For some women, a leading breast cancer drug, called Tamoxifen, could make the disease more aggressive, according to scientists.
Considered as a "gold standard" for breast cancer treatment, Tamoxifen has been used to combat the disease for more than 20 years and has been credited with saving the lives of around 20,000 women since the 1980s.
But now, scientists have conducted laboratory tests on cancer cells grown in test tubes and found evidence indicating that giving Tamoxifen to some patients could actually promote the disease.
It was found that adding Tamoxifen to cancer cells which contained low levels of a naturally-produced protein, called E-cadherin, caused the cells to behave more aggressively.
Lead researcher, Dr Stephen Hiscox, from the Welsh School of Pharmacy at Cardiff University, said that they were unaware of the percentage of patients who would have low levels of the protein in their bodies.
"Certainly the vast majority appear to have normal levels," The Telegraph quoted him as saying.
He added: "Also, we do not at this stage know what level is low enough for this effect to kick in, or indeed whether there is the same effect in humans as we are finding in laboratory tests."

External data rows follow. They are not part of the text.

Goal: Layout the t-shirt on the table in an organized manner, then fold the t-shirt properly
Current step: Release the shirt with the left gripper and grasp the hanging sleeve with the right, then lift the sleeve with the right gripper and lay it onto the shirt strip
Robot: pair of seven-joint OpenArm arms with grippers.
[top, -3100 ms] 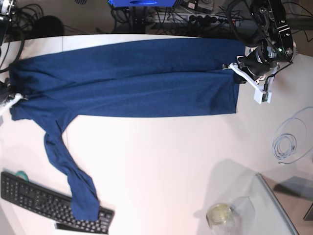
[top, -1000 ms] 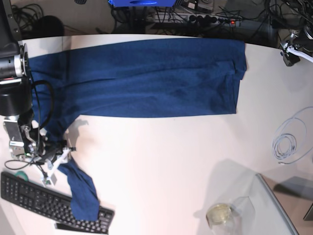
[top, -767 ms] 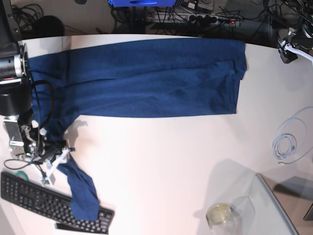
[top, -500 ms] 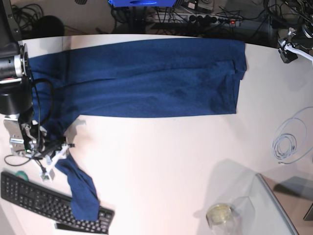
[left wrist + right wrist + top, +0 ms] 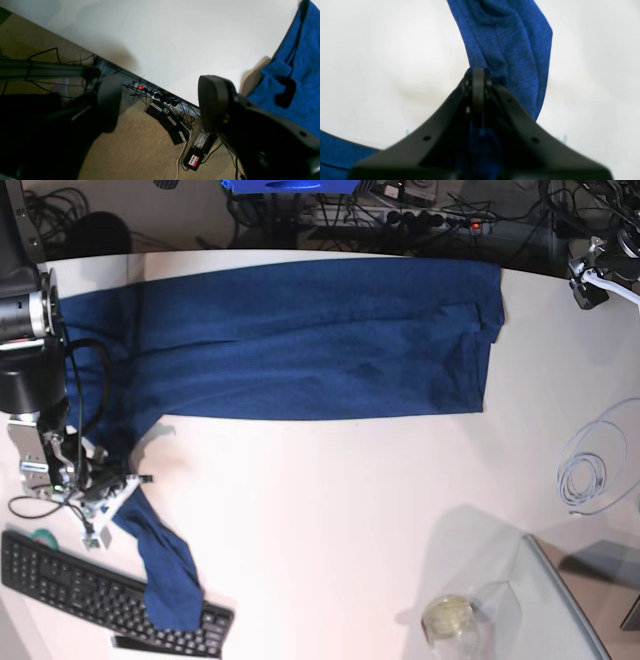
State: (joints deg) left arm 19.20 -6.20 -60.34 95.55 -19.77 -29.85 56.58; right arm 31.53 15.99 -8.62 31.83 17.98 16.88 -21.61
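Observation:
The dark blue t-shirt (image 5: 300,340) lies stretched along the far side of the white table (image 5: 330,510). One sleeve (image 5: 165,570) trails down at the left, its end lying on the keyboard. My right gripper (image 5: 112,502) is shut on the upper part of that sleeve. In the right wrist view its fingers (image 5: 478,82) are pressed together with blue sleeve cloth (image 5: 510,50) pinched between them. My left gripper (image 5: 592,280) hovers at the table's far right edge, away from the shirt's hem. In the left wrist view the left gripper (image 5: 160,105) is open and empty, the t-shirt (image 5: 295,75) to its right.
A black keyboard (image 5: 80,590) sits at the front left with a green roll (image 5: 42,536) beside it. A coiled white cable (image 5: 585,475) lies at the right. A glass panel (image 5: 560,610) and a round glass jar (image 5: 450,618) occupy the front right. Power strips (image 5: 167,120) lie on the floor beyond the table edge.
My right gripper has shut on the sleeve and shifted slightly up and to the left with it. The left arm has stayed where it was.

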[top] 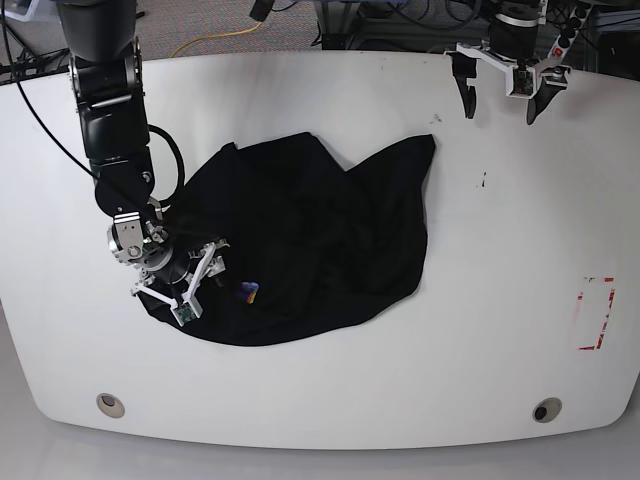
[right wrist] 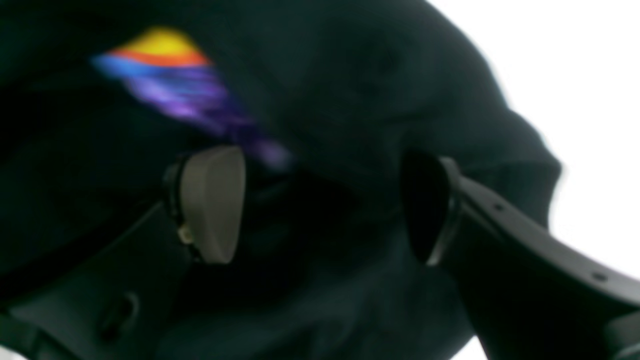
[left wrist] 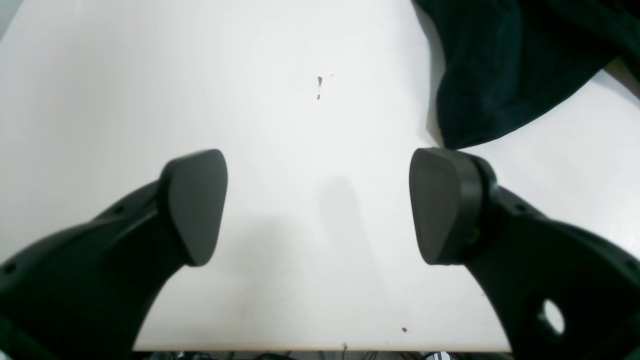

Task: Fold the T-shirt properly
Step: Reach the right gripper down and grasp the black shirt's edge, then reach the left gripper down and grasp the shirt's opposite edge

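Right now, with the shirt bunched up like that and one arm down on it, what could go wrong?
1. The T-shirt lies crumpled, so the open right gripper, low over the cloth near the printed mark, may pinch several layers rather than one edge.
2. The open left gripper hovers over bare table, clear of the cloth; a one-sided pull could drag the whole heap.
3. The right wrist view is blurred, so grasp checking there is unreliable.

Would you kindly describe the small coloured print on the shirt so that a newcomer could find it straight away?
On the white table, the crumpled black T-shirt lies left of centre in the base view. Near its lower left edge, beside the open right gripper, sits the small printed mark. Its yellow, orange, blue and purple bands are the only colour on the dark cloth.
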Available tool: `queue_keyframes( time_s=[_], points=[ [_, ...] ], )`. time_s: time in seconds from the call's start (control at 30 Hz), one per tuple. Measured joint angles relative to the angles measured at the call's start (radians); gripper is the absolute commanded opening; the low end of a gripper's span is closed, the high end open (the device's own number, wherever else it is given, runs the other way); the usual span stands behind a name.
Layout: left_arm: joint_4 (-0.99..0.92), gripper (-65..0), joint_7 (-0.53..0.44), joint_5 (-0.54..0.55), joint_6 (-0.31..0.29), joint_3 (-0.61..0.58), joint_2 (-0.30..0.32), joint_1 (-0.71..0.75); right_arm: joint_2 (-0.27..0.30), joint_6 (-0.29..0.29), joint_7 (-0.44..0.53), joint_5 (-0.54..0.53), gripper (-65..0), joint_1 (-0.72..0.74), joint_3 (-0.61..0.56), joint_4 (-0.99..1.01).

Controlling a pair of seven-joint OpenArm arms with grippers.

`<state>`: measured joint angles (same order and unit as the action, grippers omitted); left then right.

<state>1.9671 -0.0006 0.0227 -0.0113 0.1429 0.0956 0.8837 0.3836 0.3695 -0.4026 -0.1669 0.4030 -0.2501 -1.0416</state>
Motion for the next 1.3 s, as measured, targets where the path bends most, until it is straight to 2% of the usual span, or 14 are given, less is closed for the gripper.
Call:
queue_keyframes(
  time_s=[0.2,0.57,0.67,0.73,0.9,1.07,1.2,1.3],
  points=[
    [0.000,-11.4,0.000,0.000,0.000,0.000,0.000,-0.016,-0.004,0.015,0.063,-0.005,-18.4,0.058,-0.007,0.126],
    [-0.001,-11.4,0.000,0.000,0.000,0.000,0.000,-0.021,-0.008,0.016,0.087,-0.003,-18.4,0.107,-0.007,0.180],
    [-0.001,-11.4,0.000,0.000,0.000,0.000,0.000,-0.031,-0.006,0.013,0.135,-0.002,-19.2,0.114,-0.007,0.223],
    [-0.001,-11.4,0.000,0.000,0.000,0.000,0.000,-0.034,-0.006,0.013,0.140,-0.002,-23.9,0.113,-0.007,0.234],
    [-0.001,-11.4,0.000,0.000,0.000,-0.001,0.000,-0.035,-0.009,0.014,0.141,-0.002,-46.3,0.113,-0.007,0.237],
    [-0.002,-11.3,0.000,0.000,0.003,-0.043,0.002,-0.072,-0.019,0.014,0.140,-0.002,-63.4,0.115,-0.007,0.238],
    [-0.002,-11.3,0.011,0.000,-0.001,-0.090,0.002,-0.099,-0.026,0.016,0.140,-0.002,-65.0,0.114,-0.007,0.238],
    [-0.002,-11.3,0.089,0.000,0.000,-0.122,0.003,-0.138,-0.024,0.016,0.139,-0.002,-65.0,0.114,-0.007,0.236]
  ],
)
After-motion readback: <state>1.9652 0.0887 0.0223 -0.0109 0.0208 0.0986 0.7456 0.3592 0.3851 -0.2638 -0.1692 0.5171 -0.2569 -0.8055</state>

Currently, the researchers are examining samples from breast cancer patients to try to work out what proportion of women have low levels of the protein.
He claimed that such patients could potentially be treated instead with a new class of drugs, called aromatase inhibitors, which target the cancer differently by depriving the body of oestrogen, which helps to fuel the growth of tumours.
According to the scientists Tamoxifen could react with low levels of E-cadherin in the body and elevate the amount of another protein, called SRC.
In earlier studies, SRC was shown to affect breast cancer cells to make them behave more aggressively.
The study is published in the journal Breast Cancer Research.